* _Requirement_:
Copy exactly the lines from the first line of the records below through the line containing "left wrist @", including both, and nothing else.

* _Dataset entries_:
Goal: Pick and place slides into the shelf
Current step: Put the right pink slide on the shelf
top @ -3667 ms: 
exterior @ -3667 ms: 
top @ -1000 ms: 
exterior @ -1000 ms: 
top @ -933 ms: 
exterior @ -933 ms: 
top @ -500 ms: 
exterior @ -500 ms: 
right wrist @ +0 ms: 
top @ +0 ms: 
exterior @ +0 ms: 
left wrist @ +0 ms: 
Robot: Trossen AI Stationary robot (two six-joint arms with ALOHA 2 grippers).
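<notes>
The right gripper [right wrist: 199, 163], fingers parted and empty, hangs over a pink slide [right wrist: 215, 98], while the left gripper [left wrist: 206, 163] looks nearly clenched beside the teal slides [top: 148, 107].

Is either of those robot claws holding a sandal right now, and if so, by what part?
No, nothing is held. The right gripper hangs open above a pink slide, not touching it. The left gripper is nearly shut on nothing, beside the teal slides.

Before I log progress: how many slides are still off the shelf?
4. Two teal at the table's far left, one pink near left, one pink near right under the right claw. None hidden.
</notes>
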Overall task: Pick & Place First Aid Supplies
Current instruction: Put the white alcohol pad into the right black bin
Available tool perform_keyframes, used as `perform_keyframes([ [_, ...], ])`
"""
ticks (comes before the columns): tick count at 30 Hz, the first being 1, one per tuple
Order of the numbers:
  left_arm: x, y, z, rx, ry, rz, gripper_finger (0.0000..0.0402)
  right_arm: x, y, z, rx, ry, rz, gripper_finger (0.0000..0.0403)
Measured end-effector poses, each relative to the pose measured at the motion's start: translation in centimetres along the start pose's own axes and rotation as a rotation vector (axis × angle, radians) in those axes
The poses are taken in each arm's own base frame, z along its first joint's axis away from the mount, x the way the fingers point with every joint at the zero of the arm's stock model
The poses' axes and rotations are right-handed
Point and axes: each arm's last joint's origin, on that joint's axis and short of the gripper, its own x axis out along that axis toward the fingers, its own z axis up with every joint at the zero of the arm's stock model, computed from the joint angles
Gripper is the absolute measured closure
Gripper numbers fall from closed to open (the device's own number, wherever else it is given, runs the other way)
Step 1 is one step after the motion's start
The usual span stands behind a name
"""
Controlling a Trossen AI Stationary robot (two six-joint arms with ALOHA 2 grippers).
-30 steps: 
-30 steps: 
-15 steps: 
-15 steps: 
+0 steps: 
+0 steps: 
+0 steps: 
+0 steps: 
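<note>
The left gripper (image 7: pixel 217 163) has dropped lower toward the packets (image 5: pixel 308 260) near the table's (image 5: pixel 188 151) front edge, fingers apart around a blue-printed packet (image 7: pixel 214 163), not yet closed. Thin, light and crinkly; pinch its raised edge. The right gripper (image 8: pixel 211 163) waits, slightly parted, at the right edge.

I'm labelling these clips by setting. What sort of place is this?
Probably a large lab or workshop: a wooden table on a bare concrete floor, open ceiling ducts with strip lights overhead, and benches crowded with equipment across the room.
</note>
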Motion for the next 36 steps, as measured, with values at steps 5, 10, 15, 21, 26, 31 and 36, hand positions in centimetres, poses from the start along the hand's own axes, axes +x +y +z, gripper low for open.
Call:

* _Solution to the problem_:
Goal: Pick and place slides into the shelf
Current step: Put the right pink slide on the shelf
top @ -3667 ms: 
exterior @ -3667 ms: 
top @ -1000 ms: 
exterior @ -1000 ms: 
top @ -933 ms: 
exterior @ -933 ms: 
top @ -500 ms: 
exterior @ -500 ms: 
right wrist @ +0 ms: 
top @ +0 ms: 
exterior @ +0 ms: 
left wrist @ +0 ms: 

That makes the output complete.